> Problem to solve
How many lines in the records below contain "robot"? Answer with the number alone.

> Material to process
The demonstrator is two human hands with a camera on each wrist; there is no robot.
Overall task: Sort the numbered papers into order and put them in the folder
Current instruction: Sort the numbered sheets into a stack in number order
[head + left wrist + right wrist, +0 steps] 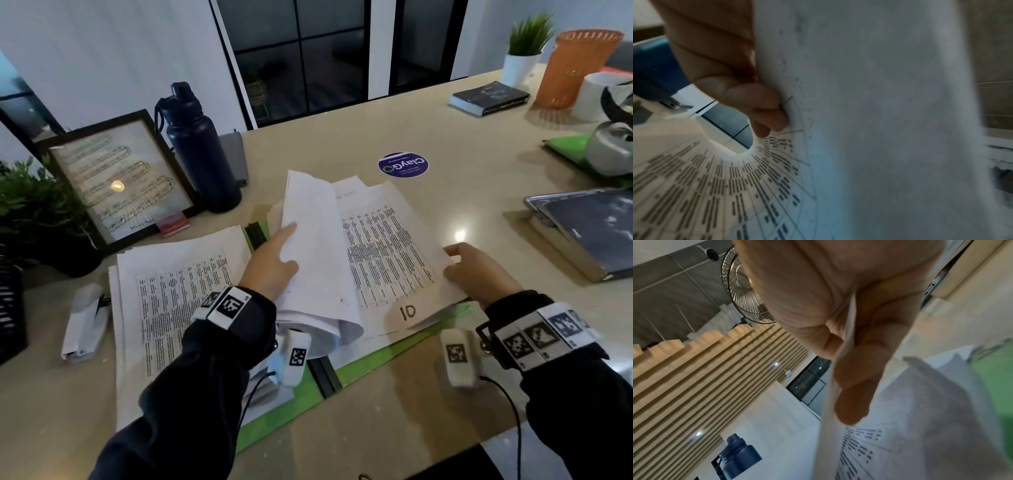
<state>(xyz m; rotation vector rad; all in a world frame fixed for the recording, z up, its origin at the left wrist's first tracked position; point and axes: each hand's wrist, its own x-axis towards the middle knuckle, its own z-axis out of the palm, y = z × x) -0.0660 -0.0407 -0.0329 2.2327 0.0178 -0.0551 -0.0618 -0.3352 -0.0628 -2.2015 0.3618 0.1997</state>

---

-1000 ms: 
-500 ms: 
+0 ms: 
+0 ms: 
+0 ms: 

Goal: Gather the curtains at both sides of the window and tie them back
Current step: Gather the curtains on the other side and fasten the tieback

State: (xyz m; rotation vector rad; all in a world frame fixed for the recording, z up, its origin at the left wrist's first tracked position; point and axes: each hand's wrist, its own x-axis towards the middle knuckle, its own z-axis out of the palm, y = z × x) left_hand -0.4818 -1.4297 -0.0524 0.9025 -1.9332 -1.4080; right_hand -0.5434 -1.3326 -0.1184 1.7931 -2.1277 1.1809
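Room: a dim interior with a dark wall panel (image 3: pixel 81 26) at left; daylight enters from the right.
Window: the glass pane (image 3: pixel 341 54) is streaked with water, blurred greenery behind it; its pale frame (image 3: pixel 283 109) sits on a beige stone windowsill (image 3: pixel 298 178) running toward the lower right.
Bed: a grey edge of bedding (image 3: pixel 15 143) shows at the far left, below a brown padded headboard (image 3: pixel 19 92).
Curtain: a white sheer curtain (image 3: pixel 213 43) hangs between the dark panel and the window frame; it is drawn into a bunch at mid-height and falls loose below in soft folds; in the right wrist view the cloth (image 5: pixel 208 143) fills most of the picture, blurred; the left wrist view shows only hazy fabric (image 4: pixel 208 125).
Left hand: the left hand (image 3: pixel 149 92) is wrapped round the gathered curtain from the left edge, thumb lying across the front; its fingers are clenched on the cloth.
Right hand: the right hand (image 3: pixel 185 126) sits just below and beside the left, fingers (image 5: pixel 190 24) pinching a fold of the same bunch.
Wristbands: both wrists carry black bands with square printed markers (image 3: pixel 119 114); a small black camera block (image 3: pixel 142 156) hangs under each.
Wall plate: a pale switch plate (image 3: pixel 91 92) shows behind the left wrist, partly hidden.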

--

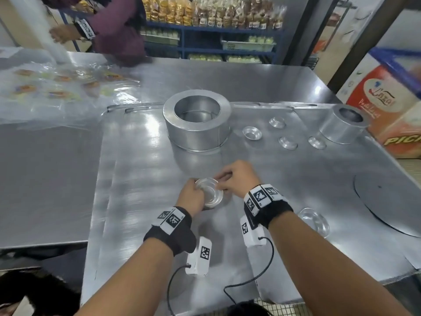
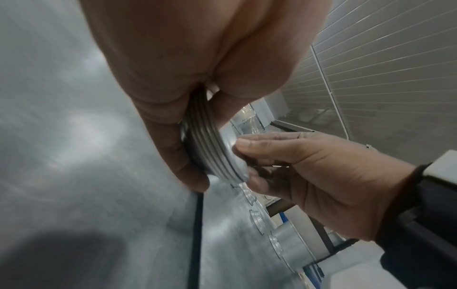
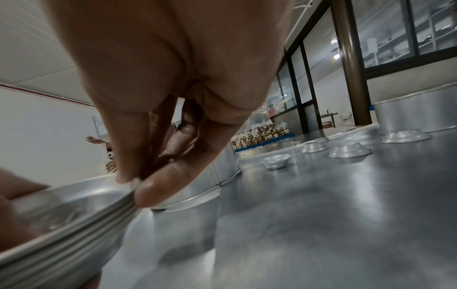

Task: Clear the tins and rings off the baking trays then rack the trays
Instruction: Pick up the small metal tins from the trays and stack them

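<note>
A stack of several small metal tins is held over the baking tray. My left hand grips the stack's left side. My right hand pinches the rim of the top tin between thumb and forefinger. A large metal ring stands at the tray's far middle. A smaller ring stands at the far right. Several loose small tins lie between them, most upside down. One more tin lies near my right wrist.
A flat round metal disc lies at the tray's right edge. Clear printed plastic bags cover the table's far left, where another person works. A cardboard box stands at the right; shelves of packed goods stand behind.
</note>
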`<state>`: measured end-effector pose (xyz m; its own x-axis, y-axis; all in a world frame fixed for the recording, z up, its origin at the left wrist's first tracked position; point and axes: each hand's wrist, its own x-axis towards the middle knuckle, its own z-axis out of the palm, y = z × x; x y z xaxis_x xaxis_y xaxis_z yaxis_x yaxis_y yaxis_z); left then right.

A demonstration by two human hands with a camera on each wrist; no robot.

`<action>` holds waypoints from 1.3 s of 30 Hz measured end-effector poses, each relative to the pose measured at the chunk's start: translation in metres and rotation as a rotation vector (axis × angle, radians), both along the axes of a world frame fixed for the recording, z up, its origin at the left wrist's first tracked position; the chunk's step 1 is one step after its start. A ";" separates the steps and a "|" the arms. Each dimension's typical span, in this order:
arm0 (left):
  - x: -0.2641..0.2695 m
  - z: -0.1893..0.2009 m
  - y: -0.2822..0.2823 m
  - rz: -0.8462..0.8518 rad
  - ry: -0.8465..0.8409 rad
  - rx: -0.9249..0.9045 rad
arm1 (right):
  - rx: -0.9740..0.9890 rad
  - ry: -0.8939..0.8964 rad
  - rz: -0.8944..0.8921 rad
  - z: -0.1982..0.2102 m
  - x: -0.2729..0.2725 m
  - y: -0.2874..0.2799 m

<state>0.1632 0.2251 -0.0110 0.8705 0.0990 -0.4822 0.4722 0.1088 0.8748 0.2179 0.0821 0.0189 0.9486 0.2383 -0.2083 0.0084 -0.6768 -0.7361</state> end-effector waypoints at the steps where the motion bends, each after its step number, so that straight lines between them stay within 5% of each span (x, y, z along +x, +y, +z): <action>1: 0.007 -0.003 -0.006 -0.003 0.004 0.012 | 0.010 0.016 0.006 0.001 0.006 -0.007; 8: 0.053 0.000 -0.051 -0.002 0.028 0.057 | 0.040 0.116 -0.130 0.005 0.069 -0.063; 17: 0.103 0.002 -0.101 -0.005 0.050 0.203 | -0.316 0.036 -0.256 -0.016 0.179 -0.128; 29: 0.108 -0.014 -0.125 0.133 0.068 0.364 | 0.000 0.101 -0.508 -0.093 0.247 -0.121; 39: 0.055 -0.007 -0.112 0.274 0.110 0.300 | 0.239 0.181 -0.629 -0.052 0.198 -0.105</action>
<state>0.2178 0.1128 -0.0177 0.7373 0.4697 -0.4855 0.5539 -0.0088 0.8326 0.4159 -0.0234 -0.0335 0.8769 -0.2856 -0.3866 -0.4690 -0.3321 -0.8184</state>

> Expected answer
2